A fellow is a member of a group of people who work together in a fellowship pursuing mutual knowledge or practice. There are many different kinds of fellowships which are awarded for different reasons in academia and industry, often indicating an advanced level of scholarship.

The title of research fellow is used to denote an academic research position at a university or a similar institution and is roughly equivalent to the title of lecturer in the teaching career pathway. Research fellow is also used to refer to the holder of a research fellowship. These are often shortened to the name of the programme or organisation, e.g. Dorothy Hodgkin Fellow rather than Dorothy Hodgkin Research Fellow, except where this might cause confusion with another fellowship, e.g. Royal Society Research Fellows (not to be confused with Fellow of the Royal Society). The Royal Society also award University Research Fellowships (URFs) for outstanding scientists in the UK who are in the early stages of their research career and have the potential to become leaders in their field.

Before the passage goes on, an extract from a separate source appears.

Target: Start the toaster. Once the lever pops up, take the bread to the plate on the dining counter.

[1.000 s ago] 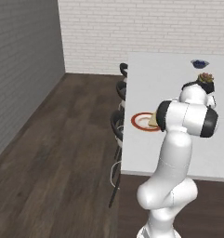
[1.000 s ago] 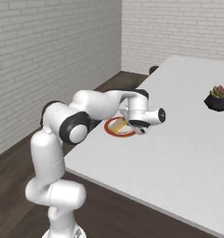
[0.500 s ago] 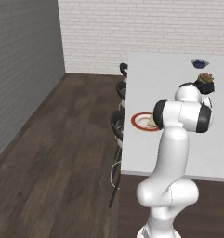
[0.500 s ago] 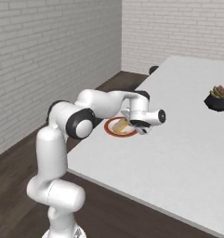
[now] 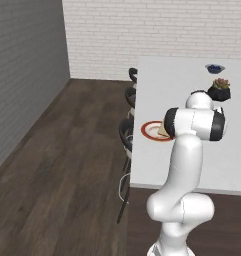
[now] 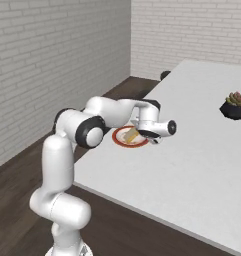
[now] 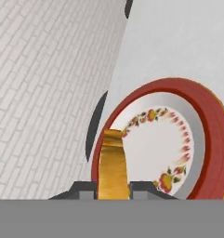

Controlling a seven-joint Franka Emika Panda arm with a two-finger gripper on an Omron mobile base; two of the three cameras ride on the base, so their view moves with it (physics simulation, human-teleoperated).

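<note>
Arm swung lower toward plate over last second; gripper clenched on bread just above near rim, dining counter. Release looks imminent.

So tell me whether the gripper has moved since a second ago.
Barely, if at all: the gripper, shut on the bread, stays over the plate's rim.

white arm reaches over the dining counter; bread tilts above the red-rimmed plate.
</note>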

In the context of graduate school in the United States and Canada, a fellow is a recipient of a postgraduate fellowship. Examples include the NSF Graduate Research Fellowship, the National Defense Science and Engineering Graduate Fellowship, the Guggenheim Fellowship, the Rosenthal Fellowship, Woodrow Wilson Teaching Fellowship and the Presidential Management Fellowship. It is granted to prospective or current students, on the basis of their academic or research achievements.

In the UK, research fellowships are awarded to support postdoctoral researchers such as those funded by the Wellcome Trust and the Biotechnology and Biological Sciences Research Council (BBSRC). At ETH Zurich, postdoctoral fellowships support incoming researchers. The MacArthur Fellows Program (aka "genius grant") as prestigious research fellowship awarded in the United States.